Before Unemployment: Work, Idleness and the Uber-working Class
Professor Rota’s project reconstructs Western attitudes toward idleness from the first to the third Industrial Revolution. By representing industriousness as a modern feature, the hegemonic Western narratives have portrayed the Western economic success as the result of its ability to break away from its past and from the rest of the world. By representing idleness as a permanent human vice, the same narratives have been able to close the imagination of an alternative future where labor could disappear from the human condition. In reconstructing how the question of idleness was thematized during each of the previous Industrial Revolutions, this project aims to debunk the use of narratives of idleness as a justification of the superiority of modernity over the past and as an explanation of the economic success of the West over the rest of the world.

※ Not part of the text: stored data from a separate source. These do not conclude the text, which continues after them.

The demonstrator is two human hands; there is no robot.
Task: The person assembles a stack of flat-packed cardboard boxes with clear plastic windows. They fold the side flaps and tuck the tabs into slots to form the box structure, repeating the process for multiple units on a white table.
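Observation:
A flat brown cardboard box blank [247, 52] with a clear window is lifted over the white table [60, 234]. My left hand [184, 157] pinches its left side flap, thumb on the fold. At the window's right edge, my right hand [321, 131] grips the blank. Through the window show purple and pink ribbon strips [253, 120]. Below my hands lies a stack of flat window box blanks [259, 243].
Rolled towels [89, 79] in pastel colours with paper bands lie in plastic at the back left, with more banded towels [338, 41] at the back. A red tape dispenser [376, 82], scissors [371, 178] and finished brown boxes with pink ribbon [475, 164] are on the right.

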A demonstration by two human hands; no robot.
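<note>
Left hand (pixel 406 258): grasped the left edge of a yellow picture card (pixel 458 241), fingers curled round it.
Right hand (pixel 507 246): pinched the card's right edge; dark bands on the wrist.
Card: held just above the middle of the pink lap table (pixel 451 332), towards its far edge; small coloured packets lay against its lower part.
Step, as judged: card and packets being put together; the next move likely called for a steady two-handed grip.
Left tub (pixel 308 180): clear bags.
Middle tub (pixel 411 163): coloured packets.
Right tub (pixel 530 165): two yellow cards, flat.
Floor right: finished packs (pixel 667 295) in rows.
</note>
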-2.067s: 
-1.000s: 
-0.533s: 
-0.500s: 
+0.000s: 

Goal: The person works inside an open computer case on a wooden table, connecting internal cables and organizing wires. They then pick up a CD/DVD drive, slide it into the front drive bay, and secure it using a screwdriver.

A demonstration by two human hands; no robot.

Each chapter in the book resulting from this project will underline a transformation in the Western conception of idleness. Themes to be covered include how the Greek concept of acedia went from being the vice of slaves to becoming the vice of monks; the emergence of a secular conception of idleness during the First Industrial Revolution in the circles around the physiocrats; the evolution of the notion of idleness in the age of Imperialism when the myth of the absentee worker and that of the lazy native were mutually reinforcing; and the development of a scientific discussion on the techniques to maximize labor output in the Ford factory models and their adoptions by Fascist states and the Soviet Union. The study will conclude with a discussion about the current debate on idleness at the inception of a fourth Industrial Revolution.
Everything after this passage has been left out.